Numerologically the 154 sonnets to Nature contain 28 Mistress sonnets
and 126 Master Mistress sonnets. The arrangement represents the logical
basis for the mythic event at the heart of all cosmologies where the female
and male separate within the unity of Nature.
Every play bases its mythic content on the logical relation of the female
and male out of Nature. The Sonnets, as the expression of Shakespeare’s
philosophy, establish the logical conditions for the mythic dynamic of the
plays. The logical relation of female and male out of Nature generates the
basic elements for the mythic drama of the plays.

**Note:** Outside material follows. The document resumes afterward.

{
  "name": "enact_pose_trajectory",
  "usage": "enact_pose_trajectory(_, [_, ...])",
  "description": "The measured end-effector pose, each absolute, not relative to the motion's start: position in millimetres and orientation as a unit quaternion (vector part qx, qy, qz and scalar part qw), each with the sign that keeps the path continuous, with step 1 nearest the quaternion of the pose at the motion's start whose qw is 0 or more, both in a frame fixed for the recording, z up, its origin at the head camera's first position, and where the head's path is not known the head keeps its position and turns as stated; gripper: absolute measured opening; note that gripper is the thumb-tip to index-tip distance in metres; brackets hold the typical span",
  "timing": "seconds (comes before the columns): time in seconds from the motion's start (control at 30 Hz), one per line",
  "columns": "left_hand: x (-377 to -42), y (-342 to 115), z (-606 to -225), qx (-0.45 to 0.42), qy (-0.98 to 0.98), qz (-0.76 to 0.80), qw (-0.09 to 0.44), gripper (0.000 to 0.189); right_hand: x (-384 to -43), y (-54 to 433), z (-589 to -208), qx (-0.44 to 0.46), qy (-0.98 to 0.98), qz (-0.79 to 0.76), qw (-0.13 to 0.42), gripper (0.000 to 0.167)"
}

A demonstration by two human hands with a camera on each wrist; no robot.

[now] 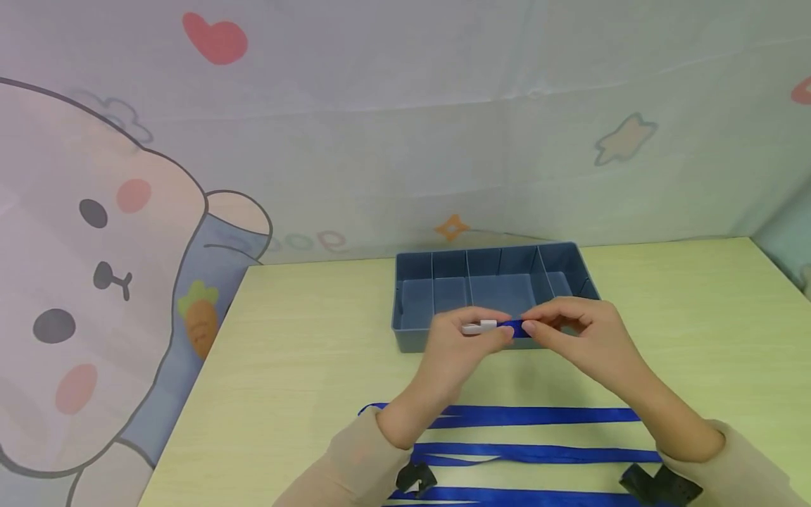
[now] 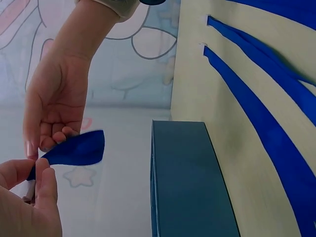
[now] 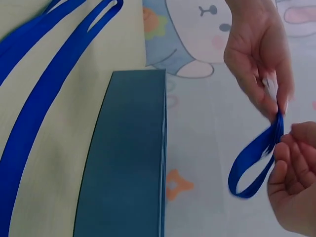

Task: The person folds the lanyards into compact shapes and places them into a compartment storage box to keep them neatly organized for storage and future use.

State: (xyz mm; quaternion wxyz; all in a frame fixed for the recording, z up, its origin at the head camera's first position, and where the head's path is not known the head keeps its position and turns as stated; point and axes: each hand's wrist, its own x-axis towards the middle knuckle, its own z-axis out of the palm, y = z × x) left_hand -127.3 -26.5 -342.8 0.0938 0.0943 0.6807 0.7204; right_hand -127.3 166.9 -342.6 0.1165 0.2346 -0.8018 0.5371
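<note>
Both hands hold a folded blue lanyard (image 1: 518,328) over the front edge of a grey-blue box. My left hand (image 1: 465,341) pinches it near its white clip end (image 1: 479,327), which sticks out between thumb and fingers. From the other side, my right hand (image 1: 583,338) pinches the blue strap with thumb and forefinger, close to the left fingertips. A short loop of strap (image 3: 247,160) hangs below the fingers in the right wrist view. Several more blue lanyards (image 1: 538,416) lie stretched side by side across the table in front of the arms.
The grey-blue divided box (image 1: 412,341) stands at the back of the pale wooden table (image 1: 304,338), its visible compartments bare. Behind it hangs a printed cloth (image 1: 380,155) with a cartoon bear. Black wrist devices (image 1: 416,479) show near both sleeves.
</note>
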Motion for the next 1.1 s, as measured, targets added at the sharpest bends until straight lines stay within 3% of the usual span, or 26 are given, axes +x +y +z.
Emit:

The role of each character in the plays is an expression of the logical
dynamic of female and male. The fate of each character exemplifies the
consistent application of natural logic. Shakespeare explores the complex
range of possibilities throughout the plays. The logically archetypical female
and male are comic or tragic depending on the degree to which they
conform to natural logic. The greater the disparity the greater the tragedy.
The dynamic of increase is the logical consequence of the division of the
sexes in Nature. The logic of the sexual dynamic entails that humankind
persists through increase.
The first 14 sonnets of the youth sequence present the increase argument.
Logically, if no one increased then there would be no human beings (sonnet
11). Human nature would no longer be differentiated within Nature. The
development of the sexual possibility from Nature and its persistence
through increase, establishes the logical precondition for human existence.
The division of the female and male in Nature and the consequent
requirement for increase provides the motive force behind the delineation
of characters in the plays. Every play explores the consequences of the logical
requirement to increase. Some consider the implications of the abrogation
of the increase possibility. The persistent themes of posterity, hereditary and
genealogy, and the critique of celibacy all derive from the dynamic.
As the biblical faith, in its literal application of mythological expression
to natural logic, denies the significance of the increase possibility it is not
surprising that it is the primary target for criticism in Shakespeare’s plays.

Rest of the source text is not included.